» **ACTIVITY**: Beginning at the top of the data below, write out every line exactly until you reach the line with "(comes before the", and include that line.

» **SUPPLIED MATERIAL**:
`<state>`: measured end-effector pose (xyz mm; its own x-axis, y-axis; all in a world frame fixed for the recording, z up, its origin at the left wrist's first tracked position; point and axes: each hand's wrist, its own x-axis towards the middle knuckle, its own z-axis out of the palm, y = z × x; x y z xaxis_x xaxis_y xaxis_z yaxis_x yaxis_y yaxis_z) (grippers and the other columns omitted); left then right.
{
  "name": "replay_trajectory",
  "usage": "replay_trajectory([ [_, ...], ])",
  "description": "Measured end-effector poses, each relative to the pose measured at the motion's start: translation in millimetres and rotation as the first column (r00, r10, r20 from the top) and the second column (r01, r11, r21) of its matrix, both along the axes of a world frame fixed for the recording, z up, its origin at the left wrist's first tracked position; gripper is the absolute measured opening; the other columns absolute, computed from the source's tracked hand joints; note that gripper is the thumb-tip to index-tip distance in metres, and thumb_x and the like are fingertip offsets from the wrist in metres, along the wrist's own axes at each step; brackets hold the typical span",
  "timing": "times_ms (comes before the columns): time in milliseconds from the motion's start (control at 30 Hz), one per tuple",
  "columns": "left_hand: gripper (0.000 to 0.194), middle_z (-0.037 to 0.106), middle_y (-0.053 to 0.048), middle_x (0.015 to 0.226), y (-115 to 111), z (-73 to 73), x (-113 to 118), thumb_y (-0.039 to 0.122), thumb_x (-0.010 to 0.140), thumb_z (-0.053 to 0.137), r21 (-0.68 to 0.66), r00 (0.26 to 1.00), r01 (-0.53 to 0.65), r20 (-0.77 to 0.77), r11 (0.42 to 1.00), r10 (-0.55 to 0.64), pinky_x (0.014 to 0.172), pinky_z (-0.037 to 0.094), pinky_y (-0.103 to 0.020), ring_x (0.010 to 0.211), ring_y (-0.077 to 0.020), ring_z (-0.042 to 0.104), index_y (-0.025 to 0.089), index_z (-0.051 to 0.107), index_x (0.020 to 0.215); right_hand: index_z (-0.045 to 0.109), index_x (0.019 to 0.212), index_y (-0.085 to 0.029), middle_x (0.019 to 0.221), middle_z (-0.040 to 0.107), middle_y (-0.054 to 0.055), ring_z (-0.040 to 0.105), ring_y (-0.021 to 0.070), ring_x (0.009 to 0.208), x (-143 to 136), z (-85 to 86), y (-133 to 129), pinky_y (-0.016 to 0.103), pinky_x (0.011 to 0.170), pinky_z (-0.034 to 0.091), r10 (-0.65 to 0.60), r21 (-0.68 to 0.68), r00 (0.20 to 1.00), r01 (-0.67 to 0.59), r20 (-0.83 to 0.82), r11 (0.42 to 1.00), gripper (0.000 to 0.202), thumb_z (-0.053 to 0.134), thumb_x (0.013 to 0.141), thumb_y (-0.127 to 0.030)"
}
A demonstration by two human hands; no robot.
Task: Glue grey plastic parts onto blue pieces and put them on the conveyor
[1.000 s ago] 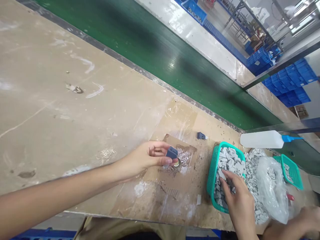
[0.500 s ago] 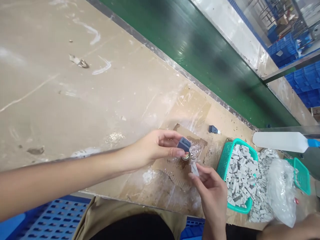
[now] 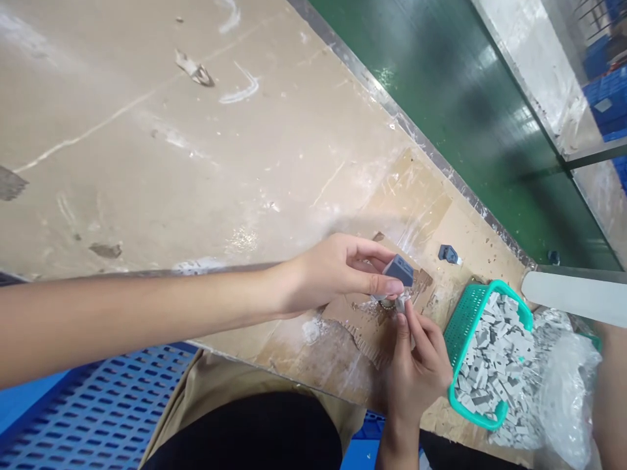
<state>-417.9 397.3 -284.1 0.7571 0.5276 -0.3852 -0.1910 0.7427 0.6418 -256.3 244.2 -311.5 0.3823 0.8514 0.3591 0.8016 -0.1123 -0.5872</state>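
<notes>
My left hand (image 3: 350, 271) pinches a dark blue-grey plastic block (image 3: 400, 271) between thumb and fingers. Just below it, my right hand (image 3: 421, 359) grips a small light grey plastic piece (image 3: 401, 302), its upper end against or very close to the block's underside. Fingertips hide part of the contact. Under both hands lies a worn piece of cardboard (image 3: 353, 320), with a small round metal-looking object (image 3: 386, 304) partly hidden behind them. Another dark blue-grey block (image 3: 447, 253) with a pale tip rests on the table farther right.
A green basket (image 3: 458, 333) full of light grey pieces stands to the right. Beside it are more loose pieces and a clear plastic bag (image 3: 568, 378). A white bottle (image 3: 578, 297) lies behind, and another person's arm (image 3: 610, 385) is at the right edge. A green conveyor belt (image 3: 441, 98) runs along the back.
My right hand has brought the light grey piece up to the block in my left hand; before, they were apart. The view has shifted, so everything sits differently in the frame.
</notes>
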Motion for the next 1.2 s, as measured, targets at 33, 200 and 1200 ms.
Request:
replay_trajectory([
  [33, 0.015, 0.077, -0.004, 0.084, 0, 0.1, 0, 0.011, 0.076, 0.079, 0.000, 1.000, 0.001, -0.010, 1.000, -0.001, 0.082, 0.052, -0.025, 0.082, -0.0138, 0.071, 0.010, 0.074, 0.090, 0.072, 0.120, -0.027, 0.095, 0.072, 0.004, 0.067, 0.0135, 0.084, 0, -1.3, 0, 0.027, 0.072, 0.057, 0.027, 0.015, 0.999, -0.028, 0.028, 1.000, 0.033, 0.070, 0.090, -0.012],
  [200, 0.013, 0.076, -0.004, 0.084, -1, -0.7, 0, 0.011, 0.077, 0.080, -0.013, 1.000, 0.000, 0.011, 1.000, 0.000, 0.083, 0.052, -0.026, 0.083, -0.0139, 0.070, 0.010, 0.074, 0.088, 0.072, 0.119, -0.025, 0.093, 0.071, 0.004, 0.066, 0.0145, 0.081, -1, -4.6, 0, 0.029, 0.069, 0.055, 0.076, 0.030, 0.995, -0.078, 0.069, 0.996, 0.037, 0.071, 0.087, -0.007],
  [1200, 0.026, 0.072, -0.003, 0.087, -29, -2.8, 2, -0.003, 0.076, 0.056, 0.295, 0.995, 0.098, -0.009, 0.951, -0.100, 0.074, 0.060, -0.024, 0.083, -0.0166, 0.073, 0.013, 0.075, 0.084, 0.073, 0.117, -0.032, 0.085, 0.061, 0.004, 0.060, 0.0170, 0.077, -20, 31.5, -8, 0.033, 0.062, 0.052, 0.061, 0.208, 0.968, -0.009, -0.244, 0.978, 0.033, 0.064, 0.092, -0.012],
])
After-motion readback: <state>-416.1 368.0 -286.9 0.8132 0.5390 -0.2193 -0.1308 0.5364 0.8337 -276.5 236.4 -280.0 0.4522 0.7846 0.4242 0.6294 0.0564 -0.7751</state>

» **WRITTEN ANSWER**:
`<state>`: measured end-effector pose (xyz mm; its own x-axis, y-axis; all in a world frame fixed for the recording, z up, its origin at the left wrist's first tracked position; point and axes: each hand's wrist, its own x-axis towards the middle knuckle, its own z-axis out of the palm, y = z × x; x y z xaxis_x xaxis_y xaxis_z yaxis_x yaxis_y yaxis_z) (grippers and the other columns omitted); left then right.
{
  "name": "replay_trajectory",
  "usage": "replay_trajectory([ [_, ...], ])",
  "description": "Measured end-effector poses, each relative to the pose measured at the motion's start: translation in millimetres and rotation as the first column (r00, r10, r20 from the top) and the second column (r01, r11, r21) of its matrix, both along the axes of a world frame fixed for the recording, z up, its origin at the left wrist's first tracked position; gripper is the absolute measured opening; the other columns absolute, computed from the source's tracked hand joints; note that gripper is the thumb-tip to index-tip distance in metres, and thumb_x and the like are fingertip offsets from the wrist in metres, along the wrist's own axes at each step; brackets hold the typical span",
  "timing": "times_ms (comes before the columns): time in milliseconds from the motion's start (control at 30 Hz), one per tuple",

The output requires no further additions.